The Deputy Receiver and the Company believe that the Conversion is vital to attracting

an investor to provide the capital Shenandoah needs to emerge from receivership and state

supervision. Furthermore, as a converted Shenandoah gains financial strength, its new Stock

Insurance Company structure would provide more flexibility in raising capital and would better







Policyholder Information Statement – Part One Page 6

enable Shenandoah to pursue strategies and operating principles that should assist the Company

in regaining its former prominent position in the marketplace.



The Deputy Receiver and the Company believe that once a converted Shenandoah

emerges from receivership, the new Stock Insurance Company structure would also better enable

Shenandoah to invest in new technology and products and improve service for Policyholders.

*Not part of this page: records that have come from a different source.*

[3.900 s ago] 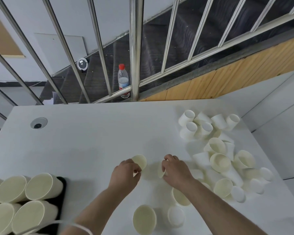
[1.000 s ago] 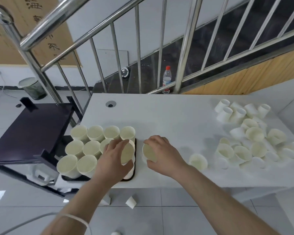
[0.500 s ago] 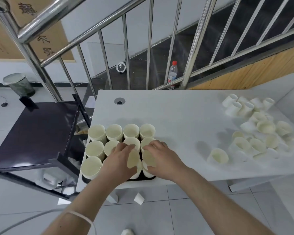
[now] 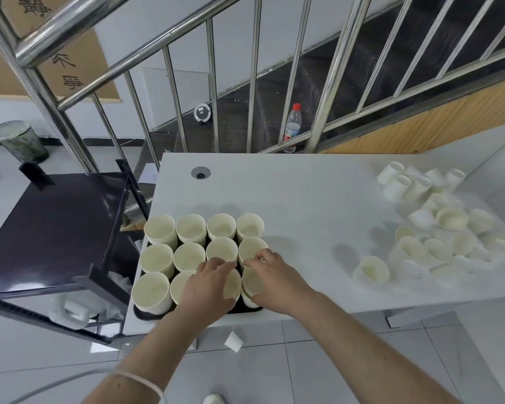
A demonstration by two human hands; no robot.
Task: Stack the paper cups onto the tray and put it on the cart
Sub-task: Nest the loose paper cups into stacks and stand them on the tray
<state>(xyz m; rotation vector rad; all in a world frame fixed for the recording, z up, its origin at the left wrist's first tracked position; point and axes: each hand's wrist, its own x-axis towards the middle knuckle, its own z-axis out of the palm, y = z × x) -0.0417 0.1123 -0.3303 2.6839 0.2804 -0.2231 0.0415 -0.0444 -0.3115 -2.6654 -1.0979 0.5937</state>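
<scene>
Many paper cups (image 4: 438, 225), white table (image 4: 303, 193), steel railing (image 4: 169, 71)

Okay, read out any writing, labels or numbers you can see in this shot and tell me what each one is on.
Brown wall board, top left: large dark brush characters, cut off by the frame and the railing; not readable.
Bottle with red cap behind the railing: blue and white label, too small to read.
Paper cups, tray, cart: no text visible.
</scene>
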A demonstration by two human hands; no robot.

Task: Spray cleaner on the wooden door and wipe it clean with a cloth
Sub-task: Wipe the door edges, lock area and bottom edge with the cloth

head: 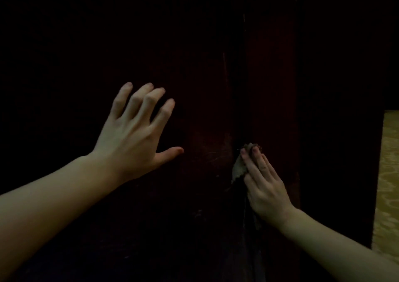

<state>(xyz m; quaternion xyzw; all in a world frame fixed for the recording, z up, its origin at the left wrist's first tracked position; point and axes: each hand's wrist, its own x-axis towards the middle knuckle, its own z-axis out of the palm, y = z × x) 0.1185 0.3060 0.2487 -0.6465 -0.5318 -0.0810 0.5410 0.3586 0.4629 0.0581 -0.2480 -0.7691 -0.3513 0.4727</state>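
Note:
A dark reddish wooden door (205, 113) fills almost the whole view in dim light. My left hand (133, 130) lies flat against the door left of centre, fingers spread and straight. My right hand (263, 184) presses a small pale cloth (238, 165) against the door with straight fingers, beside a vertical groove. Most of the cloth is hidden under the hand; only its edges show at the fingertips and below the wrist. No spray bottle is in view.
A vertical groove (239, 87) runs down the door between two panels. At the far right edge, a strip of yellowish patterned floor (388, 173) shows past the door's side. Everything else is too dark to make out.

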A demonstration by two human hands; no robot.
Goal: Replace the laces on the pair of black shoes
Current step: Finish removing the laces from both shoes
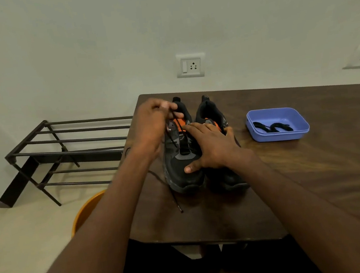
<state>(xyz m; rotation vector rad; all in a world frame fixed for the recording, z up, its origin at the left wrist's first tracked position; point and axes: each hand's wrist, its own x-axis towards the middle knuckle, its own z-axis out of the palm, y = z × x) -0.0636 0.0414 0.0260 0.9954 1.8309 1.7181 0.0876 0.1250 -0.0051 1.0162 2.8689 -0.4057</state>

Q. How and why was United Prosperity selected as the proposed purchaser of

converted Shenandoah?



A. Very early in the receivership, the Deputy Receiver approached potential purchasers to

acquire and inject new capital into Shenandoah as part of its rehabilitation. The Deputy Receiver

and the Company conducted extensive due diligence and research regarding potential purchasers

who expressed interest, as well as potential structures for a capital infusion. After United

Prosperity was selected as the most suitable of the interested potential purchasers, the Deputy

Receiver, the Company, and United Prosperity came to the conclusion that a United Prosperity-

sponsored conversion of Shenandoah to a Stock Insurance Company and the Sale and

Acquisition would be the optimal mechanism to quickly rehabilitate Shenandoah and re-establish

it as a financially-sound insurance company, in furtherance of the interests of Policyholders,

Members, creditors, and the public.



Q. What, if anything, would Members and Policyholders give up and/or receive in the

Conversion?



A. Members of a mutual insurance company have certain Membership Interests

(principally, the right to vote). Currently, if Shenandoah were liquidated and any assets

remained after the Company had paid all administrative expenses and approved claims of

Policyholders and other creditors pursuant to section 38.2-1509(B)(1) of the Virginia Code, the

residual assets would be distributed to Policyholders. If the Conversion becomes effective,

Shenandoah would cease to have Members and all Membership Interests would be extinguished.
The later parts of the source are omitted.